Yeah, so if you think again about the commentary we made historically, you know, we're aiming for price as a lever in the, let's say, 3% to 5% range for the business. Now, obviously, on a reported level this quarter, you had a lot of noise from FX, so you don't really get to see that. But ultimately, given, again, the unique positioning we have in market, that's typically where we will aim for relative to that driver. Now, I will also just say, to the degree we're able to get a material increase in volume with a customer, right, we can be flexible on price at big scale, right? And so, you know, I would not always expect that level of ASP improvement, you know, probably on a net new basis, but more so on legacy stable business as we think about sort of you know, two sets for Sophia, sort of our recurring revenue, right, which is our core base where we talk to you about, you know, the net dollar retention, where we've got very high level of visibility and we keep growing that base over time. And then you've got the incremental new business coming onto the platform every year. And that's where, again, you may see slightly different dynamics in those two buckets dependent on the solution and dependent on, you know, the size of that customer.

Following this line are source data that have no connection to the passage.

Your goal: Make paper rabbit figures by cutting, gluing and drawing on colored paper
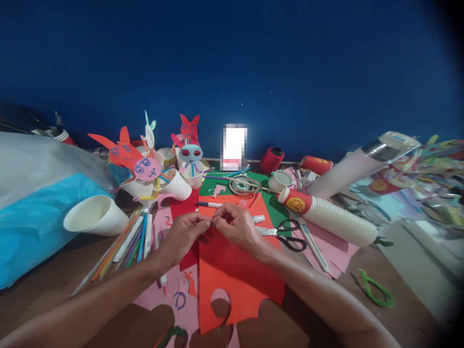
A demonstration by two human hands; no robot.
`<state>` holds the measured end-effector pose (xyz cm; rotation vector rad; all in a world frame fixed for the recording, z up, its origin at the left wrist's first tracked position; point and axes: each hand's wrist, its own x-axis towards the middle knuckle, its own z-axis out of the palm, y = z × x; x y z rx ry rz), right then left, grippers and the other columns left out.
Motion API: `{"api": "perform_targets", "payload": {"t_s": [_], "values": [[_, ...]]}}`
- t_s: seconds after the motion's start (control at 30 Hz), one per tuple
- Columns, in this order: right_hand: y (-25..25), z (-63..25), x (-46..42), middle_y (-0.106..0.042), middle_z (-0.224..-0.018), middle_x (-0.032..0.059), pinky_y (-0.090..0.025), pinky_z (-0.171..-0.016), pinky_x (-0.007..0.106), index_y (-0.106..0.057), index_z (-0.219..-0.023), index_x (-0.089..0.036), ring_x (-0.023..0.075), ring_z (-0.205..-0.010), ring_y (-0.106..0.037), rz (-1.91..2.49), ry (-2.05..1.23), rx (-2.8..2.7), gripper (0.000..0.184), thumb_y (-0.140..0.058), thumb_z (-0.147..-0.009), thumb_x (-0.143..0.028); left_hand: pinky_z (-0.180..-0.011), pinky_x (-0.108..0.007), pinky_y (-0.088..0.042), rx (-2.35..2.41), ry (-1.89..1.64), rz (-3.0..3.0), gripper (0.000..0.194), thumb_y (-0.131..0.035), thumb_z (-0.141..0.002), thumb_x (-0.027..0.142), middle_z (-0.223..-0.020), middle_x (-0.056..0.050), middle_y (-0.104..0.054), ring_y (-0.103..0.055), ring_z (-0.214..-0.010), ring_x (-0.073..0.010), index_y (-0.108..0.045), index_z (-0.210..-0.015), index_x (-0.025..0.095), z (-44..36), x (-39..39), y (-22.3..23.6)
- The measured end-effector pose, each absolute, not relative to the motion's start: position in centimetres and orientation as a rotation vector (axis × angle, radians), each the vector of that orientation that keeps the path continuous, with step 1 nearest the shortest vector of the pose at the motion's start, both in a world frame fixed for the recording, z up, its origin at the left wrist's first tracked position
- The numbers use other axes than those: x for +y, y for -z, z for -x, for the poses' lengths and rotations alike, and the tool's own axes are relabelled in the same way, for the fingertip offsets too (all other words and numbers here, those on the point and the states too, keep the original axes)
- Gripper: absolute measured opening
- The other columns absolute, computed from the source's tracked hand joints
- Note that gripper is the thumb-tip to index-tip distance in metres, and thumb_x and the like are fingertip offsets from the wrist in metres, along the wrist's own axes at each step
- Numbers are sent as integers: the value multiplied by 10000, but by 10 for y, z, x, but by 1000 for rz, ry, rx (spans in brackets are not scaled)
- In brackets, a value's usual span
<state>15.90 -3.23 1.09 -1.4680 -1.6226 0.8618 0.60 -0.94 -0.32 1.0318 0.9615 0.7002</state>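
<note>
Over an orange paper sheet (239,270) with round cutouts, my left hand (186,237) and my right hand (237,227) meet fingertip to fingertip. Both are closed in a pinch. Whatever sits between the fingers is too small to make out; a bluish speck shows there. Scissors with black handles (284,233) lie just right of my right hand, near a white capped tube (258,219). A marker (210,204) rests behind my hands. Pink paper (163,241) lies under my left forearm.
Paper animal faces (147,168) on cups stand at the back left. Several markers (139,237) and a tipped white cup (96,215) are at left. Stacked paper cups (333,217), a cutter knife (313,244) and a green pipe cleaner loop (377,290) lie at right.
</note>
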Motion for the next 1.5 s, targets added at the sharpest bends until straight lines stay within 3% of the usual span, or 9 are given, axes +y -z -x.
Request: {"api": "perform_targets", "payload": {"t_s": [0.23,0.5,0.67,1.03,1.2,1.5], "values": [[-11,-163,-27,-499,-653,-25,-353,-502,194,-513,-803,-171,88,-560,-457,1307,-1085,-1380,118,-460,-808,-277,-511,-240,-475,1022,-762,-1004,148,-647,-663,293,-612,11,-601,-551,-555,-115,-618,-662,149,-8,-7,1],[-6,-162,-28,-554,-667,-14,-347,-523,198,-557,-748,-167,93,-581,-462,1409,-1066,-1535,133,-536,-769,-297,-501,-217,-465,1023,-761,-1012,141,-633,-679,288,-584,25,-590,-539,-523,-95,-610,-658,151,-7,-7,2],[-3,-161,-27,-515,-599,-27,-312,-480,194,-545,-688,-161,79,-521,-417,1440,-1046,-1541,118,-514,-768,-242,-486,-222,-472,1006,-770,-1007,153,-642,-676,294,-575,27,-573,-533,-519,-95,-602,-649,149,-7,-7,5],[6,-166,-19,-464,-566,-49,-294,-417,183,-499,-666,-170,61,-452,-383,1278,-1362,-1235,190,-565,-751,-326,-455,-217,-466,900,-706,-823,142,-599,-713,283,-638,5,-600,-624,-563,-141,-586,-747,145,-5,-4,2],[3,-167,-18,-500,-604,-33,-325,-467,192,-542,-707,-159,76,-514,-429,1235,-1312,-1259,210,-574,-750,-362,-457,-196,-459,963,-708,-910,134,-631,-695,263,-559,16,-587,-593,-516,-112,-578,-693,140,-6,-4,2],[-7,-180,-12,-527,-651,-18,-362,-550,204,-565,-755,-164,88,-574,-459,1225,-1154,-1336,230,-493,-822,-371,-486,-210,-461,990,-717,-991,136,-606,-721,264,-601,-3,-629,-588,-519,-108,-578,-677,138,-6,-4,0]]}}
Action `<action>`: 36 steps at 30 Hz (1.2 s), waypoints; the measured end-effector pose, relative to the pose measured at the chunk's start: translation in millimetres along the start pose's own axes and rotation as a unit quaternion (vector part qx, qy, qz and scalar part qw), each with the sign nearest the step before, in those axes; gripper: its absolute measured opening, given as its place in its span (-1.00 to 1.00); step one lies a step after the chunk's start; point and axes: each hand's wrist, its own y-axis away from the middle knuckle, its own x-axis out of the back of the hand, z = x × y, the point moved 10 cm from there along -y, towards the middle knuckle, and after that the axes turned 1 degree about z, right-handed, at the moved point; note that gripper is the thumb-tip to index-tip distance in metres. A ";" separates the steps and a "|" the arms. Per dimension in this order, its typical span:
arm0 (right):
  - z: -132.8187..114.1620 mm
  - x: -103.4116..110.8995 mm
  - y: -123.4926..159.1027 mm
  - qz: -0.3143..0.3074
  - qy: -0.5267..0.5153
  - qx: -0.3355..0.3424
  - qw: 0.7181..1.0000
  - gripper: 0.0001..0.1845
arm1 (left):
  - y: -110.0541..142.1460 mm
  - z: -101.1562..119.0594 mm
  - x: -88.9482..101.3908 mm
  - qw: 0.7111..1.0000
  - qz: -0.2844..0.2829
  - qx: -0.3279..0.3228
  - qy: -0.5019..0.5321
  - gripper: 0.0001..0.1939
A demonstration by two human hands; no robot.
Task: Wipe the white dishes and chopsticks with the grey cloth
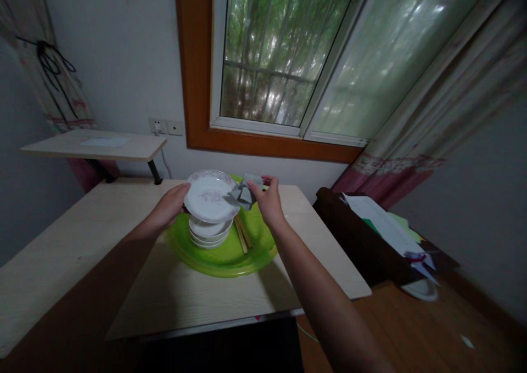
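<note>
A white plate (208,195) with a faint flower pattern is held tilted toward me, its left rim gripped by my left hand (171,204). My right hand (267,197) pinches a grey cloth (246,191), whose loose end reaches the plate's right edge. Beneath the plate stands a stack of white bowls (208,238); the plate covers part of the top one. The bowls rest in a round green tray (230,269). Wooden chopsticks (242,233) lie in the tray to the right of the stack.
The tray sits on a pale wooden table (135,285). A raised shelf (94,145) stands on its back left part. To the right is a dark brown box-like piece (354,230) with papers (382,225) on top. A window (280,60) and wall lie behind.
</note>
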 end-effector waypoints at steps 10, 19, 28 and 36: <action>-92.0 -93.0 80.0 -0.336 0.053 0.345 0.875 -0.67 | 3.9 5.3 -3.2 1.000 0.006 0.003 0.019 -0.43; -86.8 -105.7 54.8 -0.290 0.149 0.320 0.890 -0.61 | 7.5 18.8 1.2 0.999 0.018 -0.040 -0.021 -0.43; -71.2 -79.5 52.9 -0.288 0.268 0.304 0.868 -0.65 | 15.8 31.9 7.4 0.994 0.041 -0.075 -0.063 -0.44; -96.3 -97.1 102.7 -0.395 0.077 0.371 0.837 -0.57 | 7.6 28.7 1.5 0.994 0.037 -0.082 -0.060 -0.41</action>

Maybe to conclude, Viviane, the main group comes from applications that we're already covering in the platform, right? So you should think about the new applications as being primarily driving business forward-looking from end of 2022 and 2023. Great. Thanks for the call.
So just a quick follow-up, are you able to give a flavor for your current customer base in terms of academic centers versus large hospitals and biopharma? And for your funnel, how you're prioritizing pursuing these different types of partnerships? Thanks.
Thank you, Viviane. So we don't disclose the specific numbers per segment, right? But this gives me the opportunity indeed to highlight some numbers So from Q1 2021 to Q1 2022, we grow the number of platform customers who are using the platform day in, day out from 345 to 384. So demonstrating again that we grow because of our customers having more volume, because of our customers adopting new applications, coming back to your previous question, but as well because of having our network expanding, right, in terms of size. And I'm pretty proud to say that year on year, comparing Q1 2021 to Q1 2022, all numbers are going up, right? 340 to 385, 84 active customers in the platform, 53,000 analysis back to Q1 2021, 65,000 analysis in the platform in Q1 2022. And coming back to the ASP, which kind of is being reflected as well in the average revenue per user, we grew as well the average revenue per user from $74,000 in Q1 2021 to $92,000 in Q1 2022. Now, coming back to some of the points that Ross made, indeed, in Northern America, we do see more and more activity with the central apps. And so while we want to disclose how much we do with central labs and with the academic centers, the tendency is that you should expect us to do more and more with central labs.
Perfect. Thanks for taking the question.
Thank you, Vivian.
Thank you. At this time, I'd like to turn the call back over to Dr. Yerge King-Blanc for our closing remarks. Sir?
So thank you all for joining us today. It was an exciting earning call for us. We're very proud of what our team has been able to achieve and our Q1 performance. And we hope to see you all soon in our Investor Day in New York in September. Have a good day.
This concludes today's conference call. Thank you for participating. You may now disconnect.